The difference between them is subtle (here is a great explanation of the difference), but you may want to favour a trade-off of one for the other depending on your business case. In our case it is worse to misclassify a valid images as invalid because we are losing good images. We would much rather have some invalid images get through than lose good images, which is the same as favouring extra precision over recall.

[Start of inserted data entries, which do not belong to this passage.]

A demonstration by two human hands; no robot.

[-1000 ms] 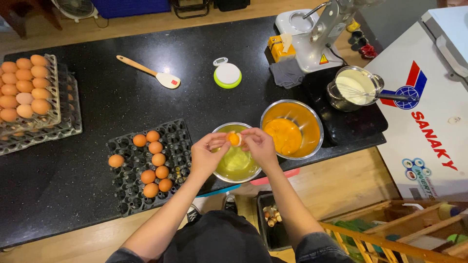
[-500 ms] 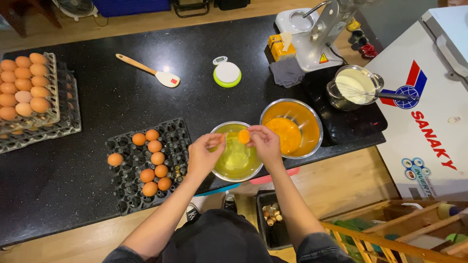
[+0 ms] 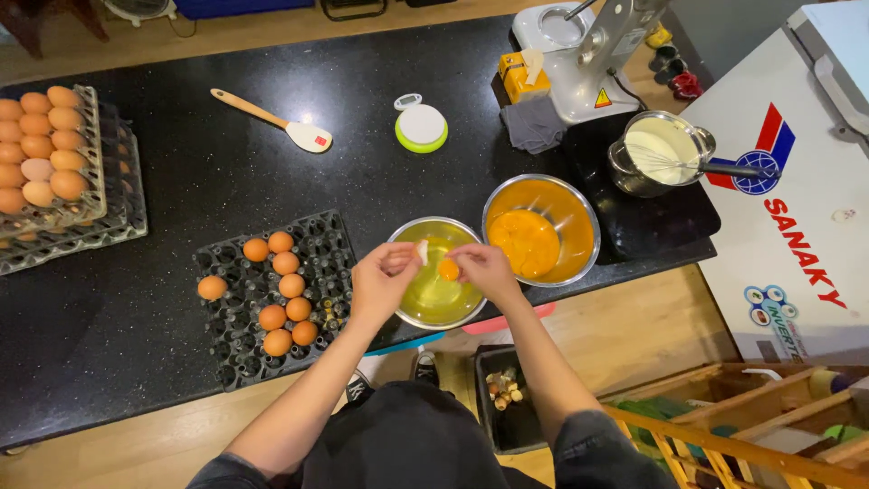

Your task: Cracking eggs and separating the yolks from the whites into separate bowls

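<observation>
Both my hands are over a steel bowl (image 3: 412, 237) of clear egg white at the counter's front edge. My left hand (image 3: 382, 279) pinches an empty white eggshell half (image 3: 422, 253). My right hand (image 3: 486, 269) holds the other shell half with an orange yolk (image 3: 449, 269) sitting in it. Right of them stands a second steel bowl (image 3: 570, 204) holding several yolks. A dark egg tray (image 3: 321, 243) with several brown eggs (image 3: 286, 263) lies left of my left hand.
Stacked trays of brown eggs (image 3: 50, 154) sit far left. A wooden-handled spatula (image 3: 272, 119), a small green-rimmed scale (image 3: 422, 126), a stand mixer (image 3: 593, 54), and a pot of batter with a whisk (image 3: 661, 152) are behind. A bin with shells (image 3: 507, 398) is below the counter.
The shell halves have come apart slightly over the egg-white bowl, and the yolk now rests in the right-hand half, a little lower than before.
</observation>
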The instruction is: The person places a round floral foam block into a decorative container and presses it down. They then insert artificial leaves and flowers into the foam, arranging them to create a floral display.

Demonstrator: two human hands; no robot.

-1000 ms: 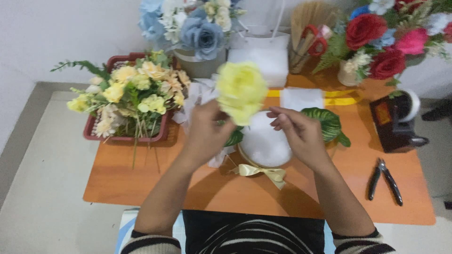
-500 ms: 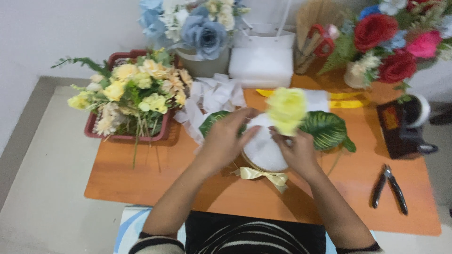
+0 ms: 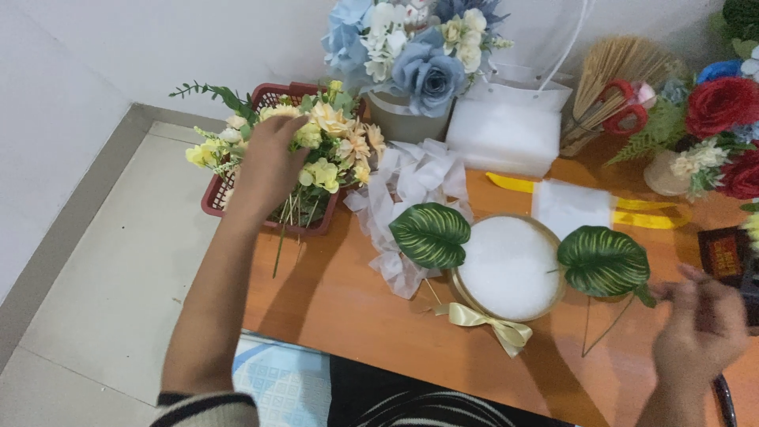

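Note:
My left hand (image 3: 265, 162) reaches into a red basket (image 3: 212, 207) at the table's left end and rests on the yellow and cream artificial flowers (image 3: 332, 150) in it. Its fingers are buried among the blossoms, so its grip is hidden. My right hand (image 3: 700, 332) hovers blurred at the lower right with fingers apart and nothing in it. Between the hands sits a round gold-rimmed pot of white foam (image 3: 506, 265) with a gold bow (image 3: 494, 324). A green patterned leaf (image 3: 431, 235) stands at its left and another leaf (image 3: 605, 261) at its right.
White ribbon (image 3: 415, 178) lies bunched beside the basket. Behind stand a blue and white bouquet (image 3: 423, 67), a white foam block (image 3: 506, 134), red-handled scissors (image 3: 621, 111) and red roses (image 3: 723, 107). A dark box (image 3: 723, 253) and pliers (image 3: 723, 399) lie near my right hand.
Both hands left the pot; the large yellow flower they held over it is gone from between them. My left hand swung to the basket, my right hand moved out to the right.

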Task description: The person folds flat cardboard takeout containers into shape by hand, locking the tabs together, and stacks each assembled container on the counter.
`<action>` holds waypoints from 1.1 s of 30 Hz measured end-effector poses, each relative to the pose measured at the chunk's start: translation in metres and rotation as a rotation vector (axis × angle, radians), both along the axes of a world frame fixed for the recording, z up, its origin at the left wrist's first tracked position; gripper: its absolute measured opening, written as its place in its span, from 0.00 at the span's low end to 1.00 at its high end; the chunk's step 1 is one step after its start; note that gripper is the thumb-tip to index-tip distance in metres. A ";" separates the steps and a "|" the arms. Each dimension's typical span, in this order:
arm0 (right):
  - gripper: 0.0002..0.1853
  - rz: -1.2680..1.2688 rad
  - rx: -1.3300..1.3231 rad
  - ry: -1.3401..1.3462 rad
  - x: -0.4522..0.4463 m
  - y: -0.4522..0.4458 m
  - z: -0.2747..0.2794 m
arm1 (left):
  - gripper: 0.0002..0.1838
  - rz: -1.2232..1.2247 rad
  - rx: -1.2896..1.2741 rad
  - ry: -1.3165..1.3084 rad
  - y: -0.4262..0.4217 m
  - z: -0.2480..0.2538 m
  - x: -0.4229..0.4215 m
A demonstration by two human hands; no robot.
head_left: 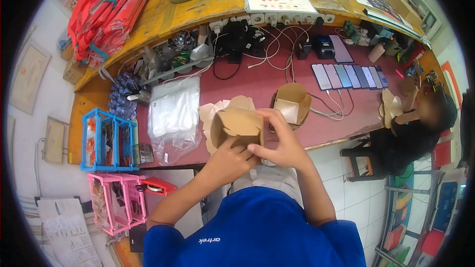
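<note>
A brown paper food box [241,122], partly folded, is held between my two hands in front of my chest, over the table's near edge. My left hand [231,159] has its fingers bent against the near side of the box. On the right side, my right hand [281,141] grips the wall, thumb low and fingers near the top. Unfolded box blanks [210,112] with scalloped edges lie just behind and left of it. To the right stands a stack of formed paper boxes [292,101], one nested in another.
Clear plastic bags [174,109] lie left of the blanks. Blue [106,141] and pink [116,200] racks stand at left. Several phones [349,76] with cables lie back right. A seated person [405,138] at far right is near another box blank [391,106].
</note>
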State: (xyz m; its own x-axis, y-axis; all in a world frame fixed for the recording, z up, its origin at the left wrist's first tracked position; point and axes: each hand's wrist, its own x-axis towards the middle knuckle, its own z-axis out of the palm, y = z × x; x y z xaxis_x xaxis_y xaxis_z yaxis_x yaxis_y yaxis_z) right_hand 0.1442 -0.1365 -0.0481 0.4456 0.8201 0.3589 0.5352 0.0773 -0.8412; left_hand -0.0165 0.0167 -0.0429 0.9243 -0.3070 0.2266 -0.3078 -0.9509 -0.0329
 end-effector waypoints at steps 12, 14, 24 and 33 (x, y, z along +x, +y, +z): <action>0.21 -0.133 0.067 0.856 -0.003 0.004 -0.020 | 0.66 0.037 -1.295 -0.510 0.037 0.012 -0.042; 0.19 -0.100 0.068 0.991 -0.006 0.008 -0.019 | 0.73 0.095 -1.228 -0.291 0.064 -0.028 -0.025; 0.57 0.130 0.033 0.144 -0.023 0.000 -0.011 | 0.72 0.166 -1.561 0.071 0.061 -0.049 -0.009; 0.65 -0.165 0.142 0.248 0.045 -0.041 -0.001 | 0.67 -0.091 -1.153 0.222 0.071 0.015 0.092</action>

We can tune the precision by adjusting the class weights of the Linear SVM, such that the penalty for classifying a valid image as invalid is much worse than classifying an invalid image as valid. I used cross-validation to find the best values for these. These give the valid images a weight of 20 and invalid images a weight of 0.1:

from sklearn.svm import LinearSVC

clf = LinearSVC(class_weight={0: 20, 1: 0.1})
clf.fit(X_train, y_train)

This yielded the final performance of $95\%$ accuracy, $99.5\%$ precision, and $93.8\%$ recall:

Confusion matrix: 
 [[1134   11]
 [ 161 2439]]
Accuracy score:  0.954072096128
False Positive Rate:  0.00960698689956
False Negative Rate:  0.0619230769231
Precision:  0.995510204082
Recall:  0.938076923077
F1 Score:  0.965940594059

The performance of approach this is very good. The trained classifier was then applied across the whole image dataset. In the end there were approximately 3 million invalid images and 2 million valid images detected.

Further Ideas

The BoVW approach is also very useful for image retrieval. This means that given some image we can find duplications and similar looking images in the rest of the image set simply by finding the BoVW vectors that are closest to that image’s own BoVW vector. This is just a nearest neighbour search. It is complicated by the number of images because scaling nearest neighbour search with large numbers of vectors that don’t necessarily fit into memory relies on more complicated algorithms.

Neural Networks

Convolutional Neural Networks (CNNs) have shown great application in image classification in recent years. While they perform well at classification, they also have the advantage that they can discover vector representations of the images given the just the raw pixels. So it doesn’t require all this work with inventing a representation for images such as BoVW. The downside is that they require a lot of data (10s of thousands of examples) to be effective. Rather than hand labelling more examples, it would be quicker to look at the output of images classified by the SVM, and eyeball any false negatives or false positives in there. Artificial data could also be created using image transformations like rotation and inversion.